Conspiracy of Venus Bring Their Artful Polyphonic Fun to Three NYC Shows

by delarue

The thirty women of Conspiracy of Venus comprise one of the world’s most original and captivating choral groups. They’re sister to mighty all-male Leonard Cohen chorale A Conspiracy of Beards, specializing in ethereal, labyrinthine-voiced versions of rock and Americana songs. Their richly imaginative, innovative debut album – streaming at Bandcamp – is wryly titled Muse Ecology (say it fast if you don’t get it the first time around). They’re the centerpiece of the one of the year’s best triplebills, on May 21 at around 10 at the Jalopy. Two of the most unpredictably fun singers in newschool oldtime Americana, resonator guitarist/songwriter Mamie Minch and Brain Cloud frontwoman Tamar Korn open the night at 9, then fiery and often devastatingly funny klezmer punk band Golem – who are sort of the Jewish Gogol Bordello – headline at around 11. Cover is $10. In case you can’t make it to the magical Jalopy, Conspiracy of Venus are also at the big room at the Rockwood on May 20 at 7 for $10, then on the 22nd they’re at Highline Ballroom at noon for $12 in advance.

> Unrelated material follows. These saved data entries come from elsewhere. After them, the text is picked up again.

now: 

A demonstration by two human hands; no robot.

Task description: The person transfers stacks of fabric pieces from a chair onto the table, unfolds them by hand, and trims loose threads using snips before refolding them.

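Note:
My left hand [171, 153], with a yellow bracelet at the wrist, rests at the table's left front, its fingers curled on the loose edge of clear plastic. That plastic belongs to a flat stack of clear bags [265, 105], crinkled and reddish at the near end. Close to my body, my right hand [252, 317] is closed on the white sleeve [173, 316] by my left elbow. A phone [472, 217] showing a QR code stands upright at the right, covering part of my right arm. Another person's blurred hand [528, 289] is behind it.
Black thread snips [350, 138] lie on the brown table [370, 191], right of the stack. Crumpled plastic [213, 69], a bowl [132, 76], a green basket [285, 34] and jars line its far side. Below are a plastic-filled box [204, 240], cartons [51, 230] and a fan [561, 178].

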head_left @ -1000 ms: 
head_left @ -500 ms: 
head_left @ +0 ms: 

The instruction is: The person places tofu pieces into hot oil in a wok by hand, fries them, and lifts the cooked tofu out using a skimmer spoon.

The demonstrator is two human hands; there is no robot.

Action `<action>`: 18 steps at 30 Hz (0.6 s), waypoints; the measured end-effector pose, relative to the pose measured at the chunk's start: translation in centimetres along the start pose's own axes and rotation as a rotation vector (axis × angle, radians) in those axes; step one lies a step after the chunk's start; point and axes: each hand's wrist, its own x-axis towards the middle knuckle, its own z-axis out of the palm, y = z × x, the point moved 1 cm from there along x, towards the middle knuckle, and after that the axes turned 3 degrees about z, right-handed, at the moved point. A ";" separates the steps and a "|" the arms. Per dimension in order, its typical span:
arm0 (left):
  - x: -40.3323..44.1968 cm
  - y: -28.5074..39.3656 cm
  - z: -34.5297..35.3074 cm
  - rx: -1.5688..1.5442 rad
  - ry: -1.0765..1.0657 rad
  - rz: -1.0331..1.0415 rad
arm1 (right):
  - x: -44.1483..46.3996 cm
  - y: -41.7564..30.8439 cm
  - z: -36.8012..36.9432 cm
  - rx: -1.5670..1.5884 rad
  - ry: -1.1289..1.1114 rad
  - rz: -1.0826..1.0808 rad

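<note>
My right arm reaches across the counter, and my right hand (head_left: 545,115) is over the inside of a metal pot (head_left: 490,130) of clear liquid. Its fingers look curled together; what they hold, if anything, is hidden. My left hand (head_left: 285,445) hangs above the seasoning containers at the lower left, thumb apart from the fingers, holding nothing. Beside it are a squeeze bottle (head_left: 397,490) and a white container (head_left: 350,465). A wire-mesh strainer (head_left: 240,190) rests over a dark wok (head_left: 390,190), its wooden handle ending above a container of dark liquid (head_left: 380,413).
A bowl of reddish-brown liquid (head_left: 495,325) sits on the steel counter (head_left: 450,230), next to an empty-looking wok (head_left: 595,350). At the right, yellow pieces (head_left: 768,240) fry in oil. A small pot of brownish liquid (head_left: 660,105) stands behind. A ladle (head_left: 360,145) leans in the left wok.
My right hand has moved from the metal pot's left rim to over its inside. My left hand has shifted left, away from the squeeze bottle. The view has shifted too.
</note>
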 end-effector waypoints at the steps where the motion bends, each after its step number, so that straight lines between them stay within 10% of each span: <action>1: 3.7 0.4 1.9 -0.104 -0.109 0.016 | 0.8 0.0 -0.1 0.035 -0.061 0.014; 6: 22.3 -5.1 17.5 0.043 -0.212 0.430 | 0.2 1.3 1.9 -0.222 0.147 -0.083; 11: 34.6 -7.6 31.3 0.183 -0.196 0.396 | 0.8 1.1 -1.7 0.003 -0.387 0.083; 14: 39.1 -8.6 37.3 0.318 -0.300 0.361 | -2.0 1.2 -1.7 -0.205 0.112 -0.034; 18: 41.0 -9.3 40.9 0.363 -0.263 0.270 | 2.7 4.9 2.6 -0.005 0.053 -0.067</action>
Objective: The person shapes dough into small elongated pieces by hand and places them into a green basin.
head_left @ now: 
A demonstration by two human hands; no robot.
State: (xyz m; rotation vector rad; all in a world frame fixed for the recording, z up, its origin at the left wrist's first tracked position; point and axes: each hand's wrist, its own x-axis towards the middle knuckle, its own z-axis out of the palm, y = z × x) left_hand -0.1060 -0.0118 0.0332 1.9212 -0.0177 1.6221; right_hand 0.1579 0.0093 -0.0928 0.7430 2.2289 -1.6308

The album’s opening track, Wildwood, by the group’s director Joyce Todd McBride, begins as a stately, almost marching piece backed by bossa-tinged acoustic guitar. It’s probably the most lushly arranged folk-pop song ever recorded, its artful counterpoint expanding as the song goes on. You could call it a choral counterpart to what Sara McDonald is doing with big band jazz arrangements. Backed by minimal vibraphone and percussion, they make gentle but potent antique gospel out of Tom Waits’ Jockey Full of Bourbon. Once again, the counterpoint gets more intricate as the song goes along, low individual voices alternating below the pillowy highs. It’s all the creepier for being so low-key, like the Swingle Singers doing Procol Harum.

Bowie’s Life on Mars gets a lithely pointillistic treatment that follows the lyrics’ surrealistic tangent up to a sweeping peak. Cohen’s Dance Me to the End of Love follows an artful arrangement from a balletesque pulse, to swing, then echoes of country gospel. Joni Mitchell’s Big Yellow Taxi has bass and drums anchoring a buoyantly sweet, charmingly swinging chart that plays up the lyrics’ crushing sarcasm. Later on they put an enigmatically intense, tropically-infused spin on another Joni number, Black Crow. The album’s most raptly renaissance-tinged track is McBride’s setting of Berthold Brecht’s The Buddha’s Parable of the Burning House.

Another McBride tune, In the Bud reverts to the opening track’s airy bossa-pop. Then the group makes lavish polyphony out of Iris DeMent’s lilting Appalachian-flavored Let the Mystery Be. As you might guess, the most playfully avant garde-flavored number is Bjork’s coy Possibly Maybe, shifting almost imperceptibly into an oldschool soul groove. They go back to the Cohen book for an irresistibly dancing, surreal, fun version of I’m Your Man and then wind it all up with a similarly funny reggae version of Bjork’s Venus As a Boy. What a blissfully entertaining album!